• EXERCISE REQUIREMENTS
An exact copy of every entry below is required, and no picture may appear in it.

Stored records:
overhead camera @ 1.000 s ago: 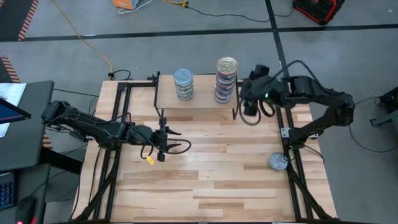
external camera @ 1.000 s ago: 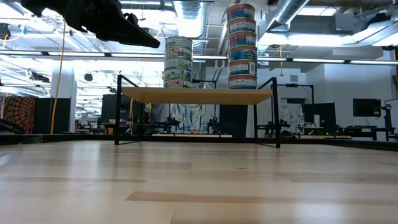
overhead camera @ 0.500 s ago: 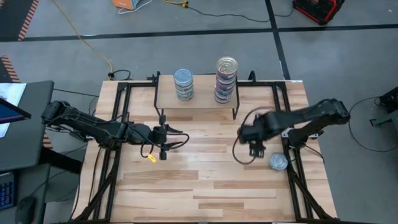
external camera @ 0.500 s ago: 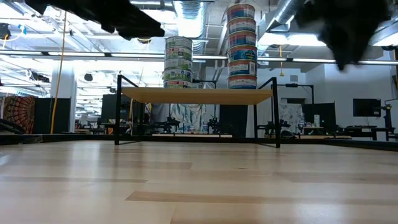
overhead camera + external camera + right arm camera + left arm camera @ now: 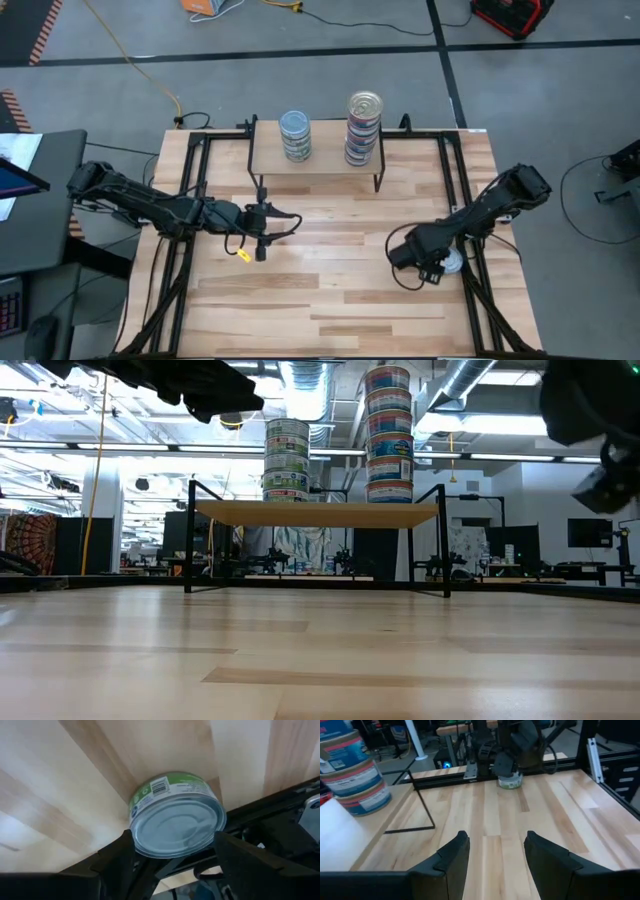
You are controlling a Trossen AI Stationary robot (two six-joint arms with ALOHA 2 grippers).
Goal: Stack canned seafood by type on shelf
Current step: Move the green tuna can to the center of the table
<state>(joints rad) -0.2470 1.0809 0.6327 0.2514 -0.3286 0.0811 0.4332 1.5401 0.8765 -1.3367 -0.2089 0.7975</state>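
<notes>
Right wrist view: right gripper (image 5: 172,852) straddles the last loose tin (image 5: 176,820), fingers spread, not yet clenched, lower right of the tabletop (image 5: 330,290). Left gripper (image 5: 262,222) waits released, mid-left. Farther off, shelf (image 5: 320,165) carries two finished stacks (image 5: 295,135).

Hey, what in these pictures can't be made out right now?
- Loose can, high view: mostly hidden under the right gripper.
- Same can, low view: out of sight.
- Label text on the shelf stacks: too small.
- Contact between right gripper and can, right wrist view: unclear.
</notes>
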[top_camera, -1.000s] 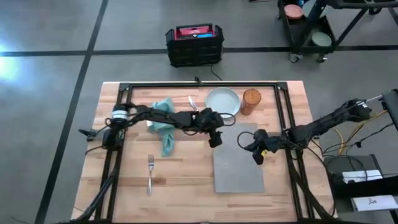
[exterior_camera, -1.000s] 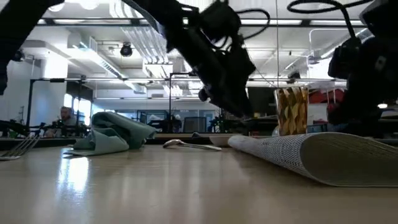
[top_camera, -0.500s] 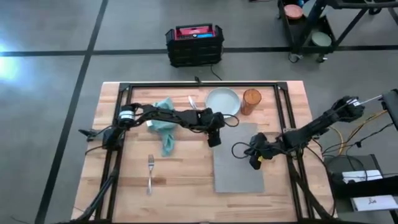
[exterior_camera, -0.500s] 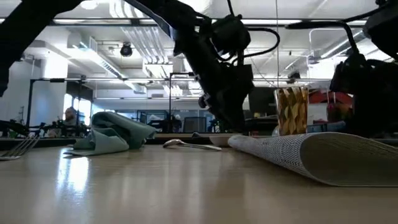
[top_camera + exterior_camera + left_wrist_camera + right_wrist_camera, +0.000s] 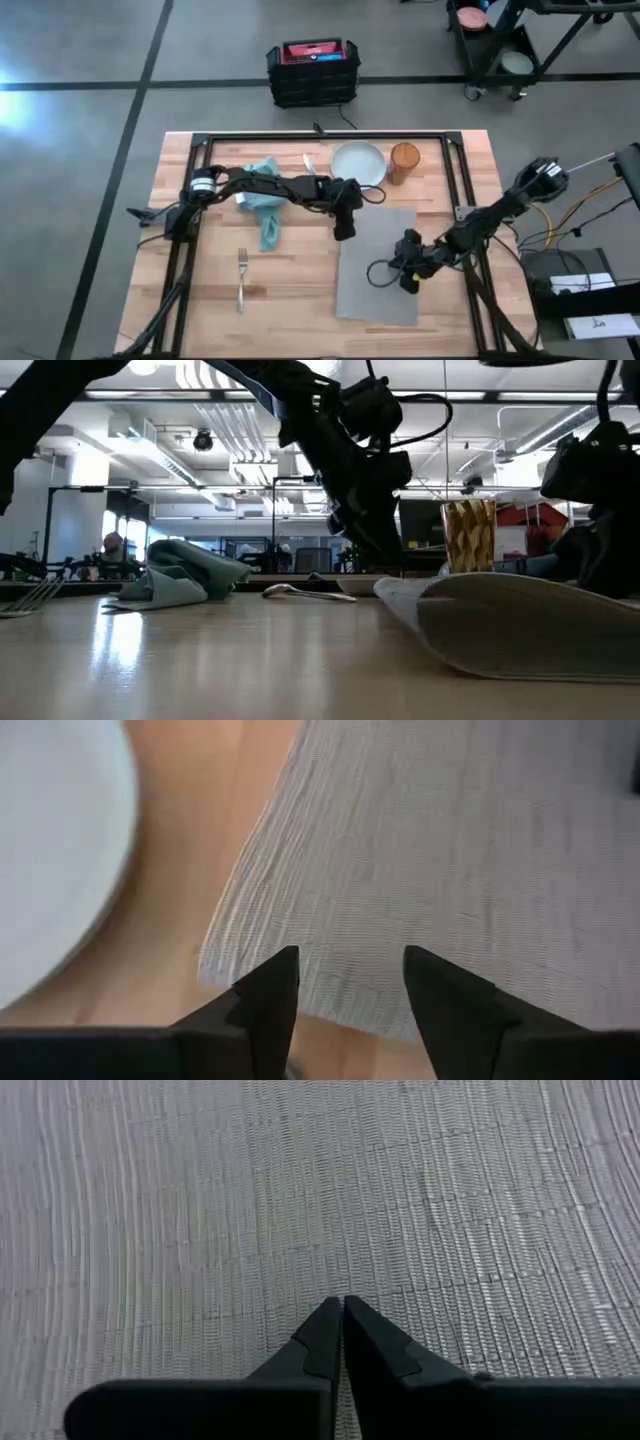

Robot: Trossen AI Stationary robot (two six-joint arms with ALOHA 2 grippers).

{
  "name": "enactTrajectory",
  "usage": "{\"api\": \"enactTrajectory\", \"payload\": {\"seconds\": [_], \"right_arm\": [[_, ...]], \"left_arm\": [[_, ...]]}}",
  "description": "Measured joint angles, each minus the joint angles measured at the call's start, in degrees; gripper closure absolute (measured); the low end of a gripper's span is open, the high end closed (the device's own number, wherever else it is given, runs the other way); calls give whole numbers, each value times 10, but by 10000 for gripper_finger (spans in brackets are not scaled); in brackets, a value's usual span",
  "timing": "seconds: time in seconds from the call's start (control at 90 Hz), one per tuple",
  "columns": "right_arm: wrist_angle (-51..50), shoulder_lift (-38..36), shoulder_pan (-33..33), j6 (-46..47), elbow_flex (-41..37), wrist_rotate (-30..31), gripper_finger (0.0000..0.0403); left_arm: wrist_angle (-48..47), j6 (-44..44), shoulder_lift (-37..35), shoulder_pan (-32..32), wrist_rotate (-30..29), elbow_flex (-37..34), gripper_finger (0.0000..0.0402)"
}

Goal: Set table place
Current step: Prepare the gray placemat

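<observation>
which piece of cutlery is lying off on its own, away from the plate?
The fork, alone on the bare wood on the table's left side, below the teal napkin. The other silver piece lies right beside the plate.

The table [image 5: 290, 280] is pale honey wood laid in long plank strips, under a black metal frame [image 5: 325, 137]. On it lie a grey placemat [image 5: 375, 270] with a fine ribbed weave, a crumpled teal napkin [image 5: 263, 200], a pale whitish plate [image 5: 358, 162], an amber glass [image 5: 404, 160] with vertical ribbing, and a silver fork [image 5: 242, 278]. Both arms are dark, nearly black, as are the left pincer [image 5: 345, 985] and the right pincer [image 5: 340, 1335], and on the grey floor beyond stands a black crate [image 5: 312, 75] with something red inside.
</observation>
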Motion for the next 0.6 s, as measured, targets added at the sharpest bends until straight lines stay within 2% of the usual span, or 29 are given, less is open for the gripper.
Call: {"api": "enactTrajectory", "payload": {"seconds": [0.189, 0.344, 0.6], "right_arm": [[3, 46, 10, -3, 25, 10, 401], [4, 60, 16, -4, 32, 10, 401], [2, 59, 18, -4, 31, 10, 401]], "left_arm": [[47, 12, 1, 16, 0, -1, 199], [41, 13, 15, 33, 17, -1, 182], [49, 31, 24, 44, 45, -3, 182]]}}
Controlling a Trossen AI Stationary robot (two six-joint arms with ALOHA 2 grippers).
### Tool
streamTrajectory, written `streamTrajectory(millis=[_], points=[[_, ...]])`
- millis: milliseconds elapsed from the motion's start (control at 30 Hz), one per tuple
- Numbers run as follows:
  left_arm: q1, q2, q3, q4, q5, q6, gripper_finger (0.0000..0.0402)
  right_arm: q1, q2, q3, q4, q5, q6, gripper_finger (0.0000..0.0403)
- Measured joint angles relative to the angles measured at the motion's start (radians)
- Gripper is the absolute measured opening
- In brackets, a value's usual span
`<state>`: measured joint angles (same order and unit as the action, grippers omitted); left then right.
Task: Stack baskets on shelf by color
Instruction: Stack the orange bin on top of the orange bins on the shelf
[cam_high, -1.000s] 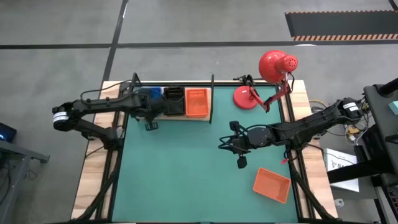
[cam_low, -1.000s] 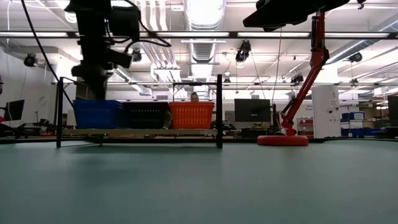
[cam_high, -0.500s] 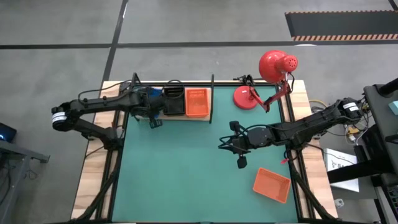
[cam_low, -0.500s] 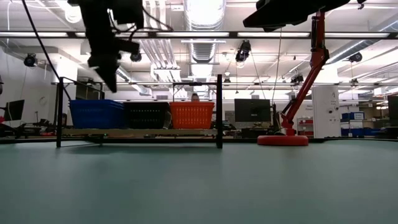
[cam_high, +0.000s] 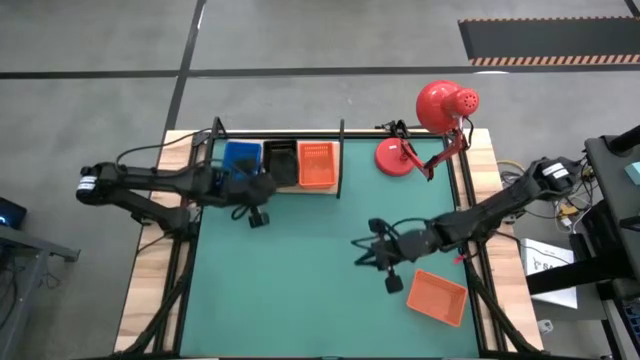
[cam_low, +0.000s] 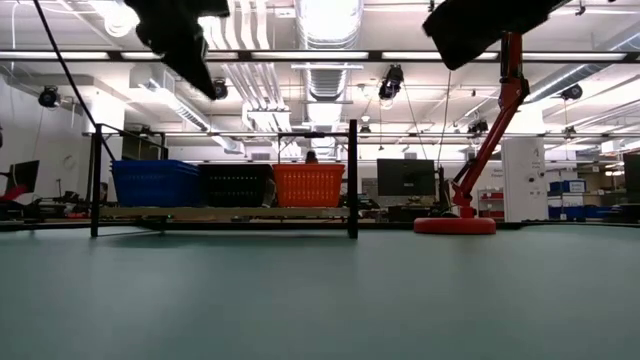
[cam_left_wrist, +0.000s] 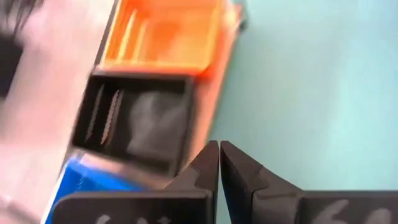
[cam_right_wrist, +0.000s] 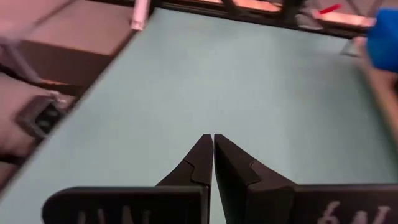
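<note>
Moved: left arm has pulled back off the shelf and out over the green mat; right arm has slid nearer the loose basket.
Counter (cam_high: 152, 290): wooden, with the green mat (cam_high: 300, 280) covering its middle.
Shelf (cam_high: 330, 191): at the far edge of the counter, black posts around it.
Baskets on shelf: blue basket (cam_high: 241, 157), black basket (cam_high: 280, 163) and orange basket (cam_high: 316, 164) abreast, touching.
Loose orange basket (cam_high: 437, 297): flat on the mat near the right edge, well apart from the shelf.
Lamp (cam_high: 446, 105): red, its round base beside the shelf.
Left gripper (cam_high: 258, 217): just in front of the shelf, fingers (cam_left_wrist: 208, 163) pressed together, holding nothing.
Right gripper (cam_high: 394, 282): beside the loose basket, fingers (cam_right_wrist: 203, 155) pressed together, holding nothing.
</note>
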<state>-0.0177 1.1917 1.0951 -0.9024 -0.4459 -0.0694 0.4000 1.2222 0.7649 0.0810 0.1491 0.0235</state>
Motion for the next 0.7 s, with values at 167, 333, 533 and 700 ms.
streamTrajectory(millis=[167, 333, 533, 700], points=[[-0.149, -0.002, -0.017, 0.16, -0.001, -0.003, 0.0, 0.091, 0.093, 0.0, 0.099, 0.0, 0.096, 0.0009], [-0.273, 0.0, -0.021, 0.342, -0.004, 0.026, 0.0, 0.164, 0.171, 0.008, 0.171, 0.007, 0.195, 0.0009], [-0.395, 0.002, -0.032, 0.504, -0.005, 0.051, 0.0, 0.242, 0.289, 0.123, 0.171, 0.06, 0.246, 0.0009], [-0.466, 0.013, -0.071, 0.642, -0.005, 0.126, 0.0, 0.292, 0.421, 0.291, 0.105, 0.072, 0.246, 0.0009]])
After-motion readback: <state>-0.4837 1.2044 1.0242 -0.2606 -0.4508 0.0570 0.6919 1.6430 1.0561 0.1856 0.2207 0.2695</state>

• EXERCISE RESPONSE
overhead camera @ 1.000 s ago: 
external camera @ 1.000 s ago: 
overhead camera @ 0.500 s ago: 
external camera @ 0.500 s ago: 
overhead camera + external camera + right arm camera + left arm camera @ now: 
You are controlling a Trossen AI Stationary robot (two six-joint arms with ALOHA 2 grippers).
Goal: Stack canned seafood by type on shelf
Current step: Move the green tuna can to the center of the table
<state>(joints rad) -0.2470 1.0809 0.6327 0.2514 -0.3286 0.0811 0.4332 1.5401 0.8765 -1.3367 -0.2089 0.7975</state>
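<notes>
Right wrist view: right gripper (image 5: 172,852) straddles the last loose tin (image 5: 176,820), fingers spread, not yet clenched, lower right of the tabletop (image 5: 330,290). Left gripper (image 5: 262,222) waits released, mid-left. Farther off, shelf (image 5: 320,165) carries two finished stacks (image 5: 295,135).

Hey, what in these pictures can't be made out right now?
- Loose can, high view: mostly hidden under the right gripper.
- Same can, low view: out of sight.
- Label text on the shelf stacks: too small.
- Contact between right gripper and can, right wrist view: unclear.
</notes>
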[top_camera, -1.000s] 
[exterior_camera, -1.000s] 
[top_camera, -0.500s] 
[exterior_camera, -0.500s] 
[top_camera + exterior_camera + left_wrist_camera + right_wrist_camera, +0.000s] 

Robot: Trossen AI Stationary robot (two six-joint arms with ALOHA 2 grippers).

{
  "name": "enactTrajectory",
  "usage": "{\"api\": \"enactTrajectory\", \"payload\": {\"seconds\": [_], \"right_arm\": [[_, ...]], \"left_arm\": [[_, ...]]}}",
  "description": "Measured joint angles, each minus the joint angles measured at the call's start, in degrees; gripper closure absolute (measured); the low end of a gripper's span is open, the high end closed (the device's own number, wherever else it is given, runs the other way); calls give whole numbers, each value times 10, but by 10000 for gripper_finger (spans in brackets are not scaled); in brackets, a value's usual span",
  "timing": "seconds: time in seconds from the call's start (control at 90 Hz), one per tuple",
  "columns": "right_arm: wrist_angle (-51..50), shoulder_lift (-38..36), shoulder_pan (-33..33), j6 (-46..47), elbow_flex (-41..37), wrist_rotate (-30..31), gripper_finger (0.0000..0.0403); left_arm: wrist_angle (-48..47), j6 (-44..44), shoulder_lift (-37..35), shoulder_pan (-32..32), wrist_rotate (-30..29), elbow_flex (-37..34), gripper_finger (0.0000..0.0402)"
}

Goal: Set table place
Current step: Prepare the gray placemat

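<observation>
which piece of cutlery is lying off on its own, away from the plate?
The fork, alone on the bare wood on the table's left side, below the teal napkin. The other silver piece lies right beside the plate.

The table [image 5: 290, 280] is pale honey wood laid in long plank strips, under a black metal frame [image 5: 325, 137]. On it lie a grey placemat [image 5: 375, 270] with a fine ribbed weave, a crumpled teal napkin [image 5: 263, 200], a pale whitish plate [image 5: 358, 162], an amber glass [image 5: 404, 160] with vertical ribbing, and a silver fork [image 5: 242, 278]. Both arms are dark, nearly black, as are the left pincer [image 5: 345, 985] and the right pincer [image 5: 340, 1335], and on the grey floor beyond stands a black crate [image 5: 312, 75] with something red inside.
</observation>
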Motion for the next 0.6 s, as measured, targets added at the sharpest bends until straight lines stay within 2% of the usual span, or 29 are given, less is open for the gripper.
Call: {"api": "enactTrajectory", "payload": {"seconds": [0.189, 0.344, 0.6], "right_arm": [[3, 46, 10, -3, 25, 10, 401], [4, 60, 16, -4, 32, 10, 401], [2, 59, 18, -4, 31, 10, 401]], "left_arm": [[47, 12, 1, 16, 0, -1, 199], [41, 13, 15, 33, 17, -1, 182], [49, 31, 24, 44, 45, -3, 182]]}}
Controlling a Trossen AI Stationary robot (two six-joint arms with ALOHA 2 grippers).
### Tool
streamTrajectory, written `streamTrajectory(millis=[_], points=[[_, ...]])`
- millis: milliseconds elapsed from the motion's start (control at 30 Hz), one per tuple
- Numbers run as follows:
  left_arm: q1, q2, q3, q4, q5, q6, gripper_finger (0.0000..0.0402)
  right_arm: q1, q2, q3, q4, q5, q6, gripper_finger (0.0000..0.0403)
- Measured joint angles relative to the angles measured at the motion's start (radians)
- Gripper is the absolute measured opening
- In brackets, a value's usual span
`<state>`: measured joint angles (same order and unit as the action, grippers omitted); left then right.
Task: Stack baskets on shelf by color
Instruction: Stack the orange bin on top of the orange bins on the shelf
[cam_high, -1.000s] 
[cam_low, -1.000s] 
[cam_high, -0.500s] 
[cam_low, -0.500s] 
[cam_high, +0.000s] 
[cam_low, +0.000s] 
[cam_left_wrist, +0.000s] 
[cam_right_wrist, +0.000s] 
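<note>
Moved: left arm has pulled back off the shelf and out over the green mat; right arm has slid nearer the loose basket.
Counter (cam_high: 152, 290): wooden, with the green mat (cam_high: 300, 280) covering its middle.
Shelf (cam_high: 330, 191): at the far edge of the counter, black posts around it.
Baskets on shelf: blue basket (cam_high: 241, 157), black basket (cam_high: 280, 163) and orange basket (cam_high: 316, 164) abreast, touching.
Loose orange basket (cam_high: 437, 297): flat on the mat near the right edge, well apart from the shelf.
Lamp (cam_high: 446, 105): red, its round base beside the shelf.
Left gripper (cam_high: 258, 217): just in front of the shelf, fingers (cam_left_wrist: 208, 163) pressed together, holding nothing.
Right gripper (cam_high: 394, 282): beside the loose basket, fingers (cam_right_wrist: 203, 155) pressed together, holding nothing.
</note>
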<state>-0.0177 1.1917 1.0951 -0.9024 -0.4459 -0.0694 0.4000 1.2222 0.7649 0.0810 0.1491 0.0235</state>
Motion for the next 0.7 s, with values at 167, 333, 533 and 700 ms.
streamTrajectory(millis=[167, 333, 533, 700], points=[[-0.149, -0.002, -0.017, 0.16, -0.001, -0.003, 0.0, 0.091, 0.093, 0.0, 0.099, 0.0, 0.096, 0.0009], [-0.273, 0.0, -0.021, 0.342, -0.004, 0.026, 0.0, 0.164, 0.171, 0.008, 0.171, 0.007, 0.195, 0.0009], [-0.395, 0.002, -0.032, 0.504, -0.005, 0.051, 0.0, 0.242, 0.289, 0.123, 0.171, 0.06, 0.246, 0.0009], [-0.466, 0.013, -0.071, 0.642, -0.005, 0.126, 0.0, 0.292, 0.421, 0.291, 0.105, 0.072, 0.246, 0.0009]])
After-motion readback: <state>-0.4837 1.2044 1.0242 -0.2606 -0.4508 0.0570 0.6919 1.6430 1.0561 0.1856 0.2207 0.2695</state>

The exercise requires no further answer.